[EXERCISE] Provide again, from the entries below, every line from the one containing "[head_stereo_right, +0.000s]" through the one containing "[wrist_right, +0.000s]", exactly as written, and no other line.

(RECORDS FOR THIS TASK Opens)

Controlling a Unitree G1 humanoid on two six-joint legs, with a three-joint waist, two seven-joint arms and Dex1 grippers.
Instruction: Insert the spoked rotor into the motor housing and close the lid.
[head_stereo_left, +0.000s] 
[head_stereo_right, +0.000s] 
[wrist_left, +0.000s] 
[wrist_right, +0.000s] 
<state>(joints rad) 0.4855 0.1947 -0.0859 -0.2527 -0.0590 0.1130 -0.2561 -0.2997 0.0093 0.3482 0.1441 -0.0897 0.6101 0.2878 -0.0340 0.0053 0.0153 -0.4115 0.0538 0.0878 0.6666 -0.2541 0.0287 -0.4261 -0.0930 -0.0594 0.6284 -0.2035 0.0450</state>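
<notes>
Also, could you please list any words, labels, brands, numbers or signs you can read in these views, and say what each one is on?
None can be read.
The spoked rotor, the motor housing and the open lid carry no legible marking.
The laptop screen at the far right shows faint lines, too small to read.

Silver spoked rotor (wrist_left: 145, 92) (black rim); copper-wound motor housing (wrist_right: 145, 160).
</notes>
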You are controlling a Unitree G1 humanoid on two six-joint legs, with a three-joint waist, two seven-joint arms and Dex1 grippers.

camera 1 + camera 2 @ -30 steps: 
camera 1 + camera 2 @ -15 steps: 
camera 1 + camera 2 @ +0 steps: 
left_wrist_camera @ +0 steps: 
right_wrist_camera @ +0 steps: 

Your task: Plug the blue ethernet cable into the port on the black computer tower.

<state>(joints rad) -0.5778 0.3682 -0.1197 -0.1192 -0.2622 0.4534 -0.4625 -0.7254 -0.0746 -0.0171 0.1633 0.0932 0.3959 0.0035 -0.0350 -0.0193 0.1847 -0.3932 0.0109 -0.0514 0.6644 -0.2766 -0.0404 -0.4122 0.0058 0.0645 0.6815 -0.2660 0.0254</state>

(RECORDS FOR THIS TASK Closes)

[RESPONSE AREA]
[head_stereo_right, +0.000s] 
[wrist_left, +0.000s] 
[wrist_right, +0.000s] 

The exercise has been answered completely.